Mis à jour le 23/08/2018

Dans l’Orne, après une année de stabilisation, l’accidentalité repart à la hausse en 2017.
Le nombre d’accidents mortels est revenu au niveau de l’année 2015 et le nombre de tués a augmenté de 4 %.

La typologie des accidents mortels montre qu’une partie d’entre eux n’est pas liée à une infraction volontaire.
Le nombre d’accidents corporels a augmenté de 24 % et le nombre de blessés de 39%; augmentation due en partie à une meilleure prise en compte des accidents par les forces de l’ordre, maintenant équipées d’un nouveau logiciel de remontée et d’analyse.

Les véhicules professionnels (poids lourds, VUL*, engins agricoles) sont très présents dans les accidents mortels. En effet, ils sont impliqués dans 40 % des accidents mortels, lesquels représentent 45 % des décès. En revanche, leur responsabilité n’est présumée que dans la moitié des cas.

47,8 % des accidents corporels sont des accidents de véhicules seuls, c’est à dire sans collision avec un autre véhicule.
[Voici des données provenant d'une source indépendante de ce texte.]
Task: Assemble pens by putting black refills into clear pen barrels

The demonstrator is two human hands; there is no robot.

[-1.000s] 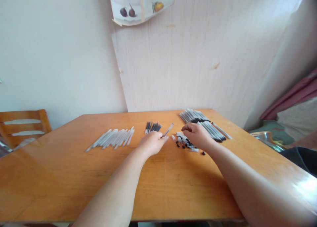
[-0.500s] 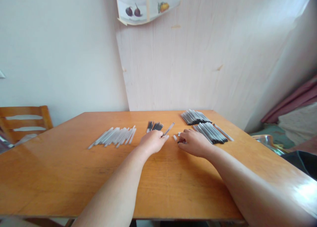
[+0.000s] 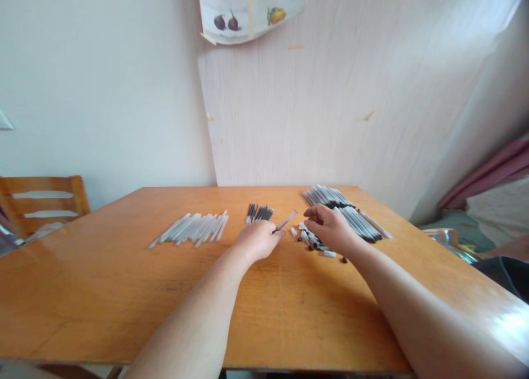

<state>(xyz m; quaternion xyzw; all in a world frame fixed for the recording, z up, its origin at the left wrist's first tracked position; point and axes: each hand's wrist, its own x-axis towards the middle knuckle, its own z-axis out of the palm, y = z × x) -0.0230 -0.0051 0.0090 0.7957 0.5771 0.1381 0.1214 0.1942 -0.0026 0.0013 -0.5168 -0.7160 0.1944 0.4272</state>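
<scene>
My left hand (image 3: 260,239) is closed around a pen (image 3: 286,220) with a clear barrel, its tip end angled up to the right. Over a loose pile of small white and black pen caps (image 3: 328,253) hovers my right hand (image 3: 330,225), its fingers bent together. Whatever those fingers hold, if anything, is too small to make out. Just beyond my left hand lies a bunch of dark ink refills (image 3: 260,211). Clear empty pen barrels (image 3: 192,228) are spread in a row farther left.
Capped pens lie in two bundles at the right, a front one (image 3: 357,225) and a back one (image 3: 326,195), with a single pen (image 3: 375,223) alongside. A wooden chair (image 3: 43,202) stands left of the table (image 3: 124,302). The wall rises behind the table's far edge.
My right hand has lifted from the cap pile and moved slightly right and away from me, uncovering the caps. My left hand still holds the pen, nearly unmoved.
</scene>
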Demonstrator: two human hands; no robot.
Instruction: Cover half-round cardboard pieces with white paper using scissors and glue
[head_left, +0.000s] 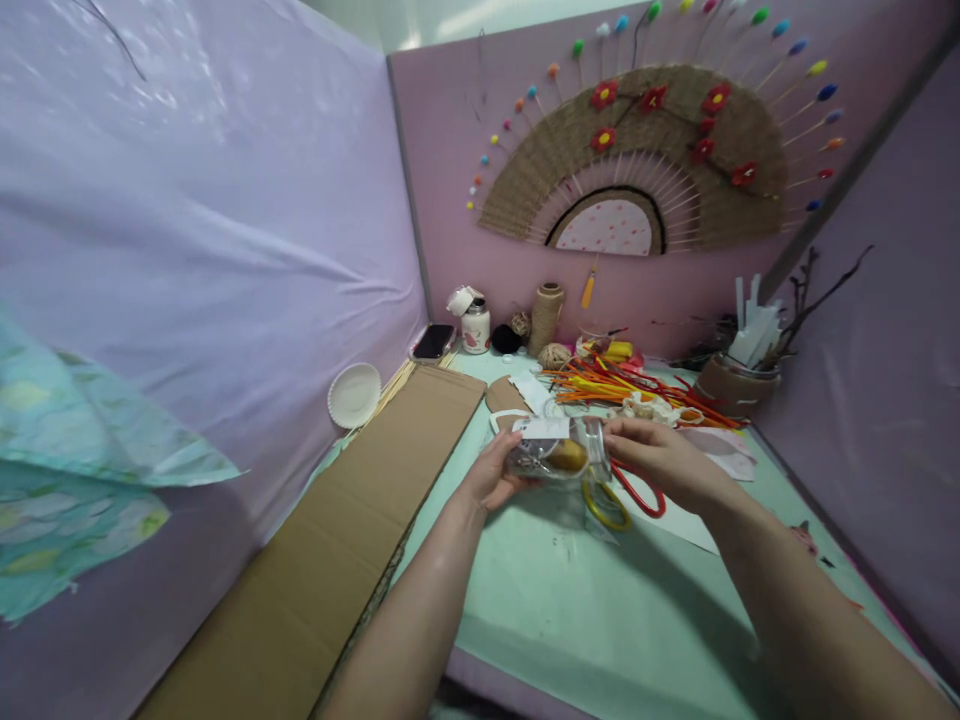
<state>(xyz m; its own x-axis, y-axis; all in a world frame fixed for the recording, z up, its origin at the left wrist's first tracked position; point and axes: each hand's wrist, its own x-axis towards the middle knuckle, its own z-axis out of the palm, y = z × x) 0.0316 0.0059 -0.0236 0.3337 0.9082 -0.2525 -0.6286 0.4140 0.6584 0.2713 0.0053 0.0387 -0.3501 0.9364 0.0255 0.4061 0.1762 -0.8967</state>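
Note:
A clear jar (536,462) with a white label is held sideways above the table, its threaded mouth facing right. My left hand (495,475) is closed round its base end. My right hand (652,455) has its fingers closed at the mouth rim; whether they also hold something small there is hidden. A yellow-brown shape shows through the jar wall, and I cannot tell what it is. Just below the jar, a yellow loop (606,508) and a red loop (646,495), looking like scissor handles, lie on the table beside white paper (686,525).
Long cardboard (360,510) runs along the left, with a white fluted dish (355,396) beside it. Behind are a phone (434,343), an open white bottle (475,328), a twine spool (547,318), orange and red strips (607,382), and a pot (739,385) holding twigs.

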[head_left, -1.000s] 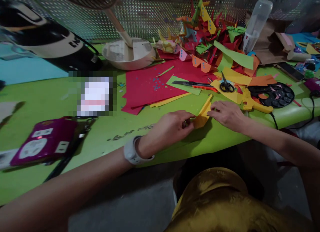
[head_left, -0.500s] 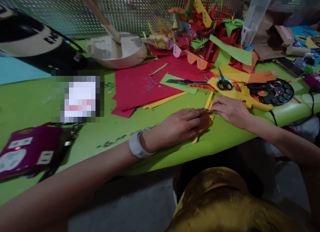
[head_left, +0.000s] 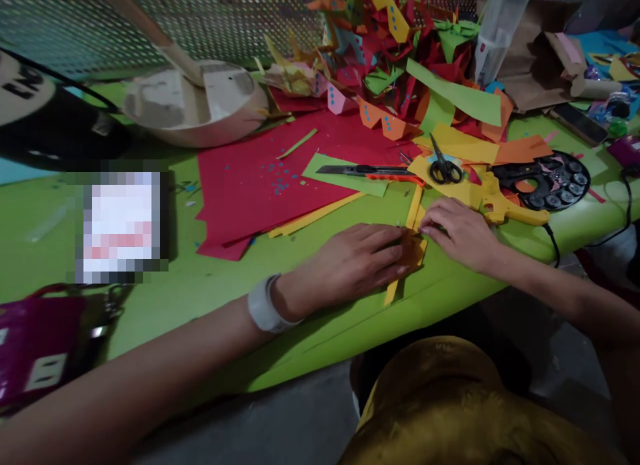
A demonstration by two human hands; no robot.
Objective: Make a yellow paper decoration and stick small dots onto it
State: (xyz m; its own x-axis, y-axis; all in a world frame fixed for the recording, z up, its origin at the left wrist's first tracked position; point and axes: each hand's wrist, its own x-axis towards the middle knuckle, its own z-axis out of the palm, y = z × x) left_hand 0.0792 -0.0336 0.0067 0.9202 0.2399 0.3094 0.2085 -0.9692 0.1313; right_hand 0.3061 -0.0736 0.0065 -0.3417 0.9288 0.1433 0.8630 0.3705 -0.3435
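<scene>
A yellow-orange paper piece [head_left: 414, 251] lies under and between my hands near the table's front edge, with a narrow yellow paper strip [head_left: 414, 206] running past it. My left hand [head_left: 367, 255], with a pale band at the wrist, holds the paper from the left, its fingers bent over it. From the right, my right hand [head_left: 455, 230] pinches the paper's edge with thumb and fingers. Part of the paper is hidden beneath the left fingers. Just beyond the hands are a box cutter [head_left: 370, 171] and black scissors [head_left: 445, 165].
Red sheets [head_left: 240, 185] with blue bits lie left of centre. Behind stands a heap of colourful folded paper [head_left: 395, 71]. A yellow glue gun [head_left: 515, 210] and a black round palette [head_left: 570, 185] are at right; a pale bowl [head_left: 225, 128] and purple power strip [head_left: 45, 345] at left.
The view has shifted, so objects at the left sit farther left. Both hands stay at the paper, with only slight finger movement.
</scene>
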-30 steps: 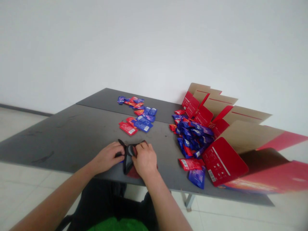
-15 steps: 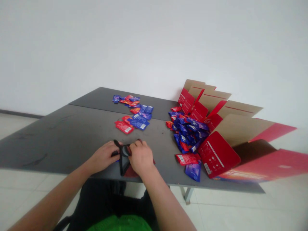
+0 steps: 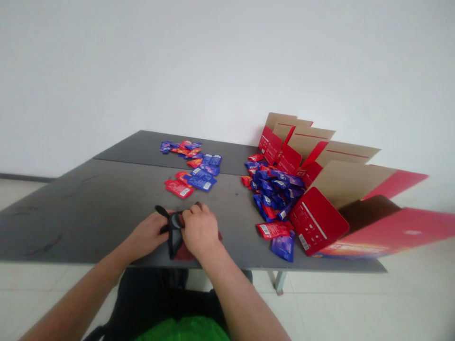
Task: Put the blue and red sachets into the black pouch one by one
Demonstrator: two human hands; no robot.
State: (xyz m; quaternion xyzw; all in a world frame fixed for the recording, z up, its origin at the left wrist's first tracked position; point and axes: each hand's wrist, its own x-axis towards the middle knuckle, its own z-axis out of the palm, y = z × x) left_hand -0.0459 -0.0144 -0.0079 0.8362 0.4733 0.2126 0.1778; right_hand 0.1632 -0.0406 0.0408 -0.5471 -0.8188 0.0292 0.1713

C’est bien le comportement du conducteur qui est à l’origine des accidents corporels et non l’infrastructure, laquelle n’apparaît plus depuis des années dans le classement des causes principales.
A quasi égalité, les « défauts de maîtrise »(27%) et les « refus de priorité »(26%) occupent les deux premières places et représentent plus de la moitié des causes d’accidents corporels.
Après un pic à 25 % en 2016, le facteur alcool (15%) retrouve un niveau plus habituel pour le département de l’Orne et reste la troisième cause ; les marges d’amélioration sont réelles.
La part des cas de fatigues ou de malaises a presque doublé. Cet item est très présent parmi les accidents mortels.


Le réseau routier sur lequel les accidents mortels sont les plus fréquents est celui des routes à double sens sans séparateur central (55% de la mortalité routière en France).

Depuis le 1er juillet 2018, la vitesse maximale autorisée passe de 90 à 80 km/h sur ces routes.
Cette mesure permettrait de sauver entre 300 et 400 vies par an.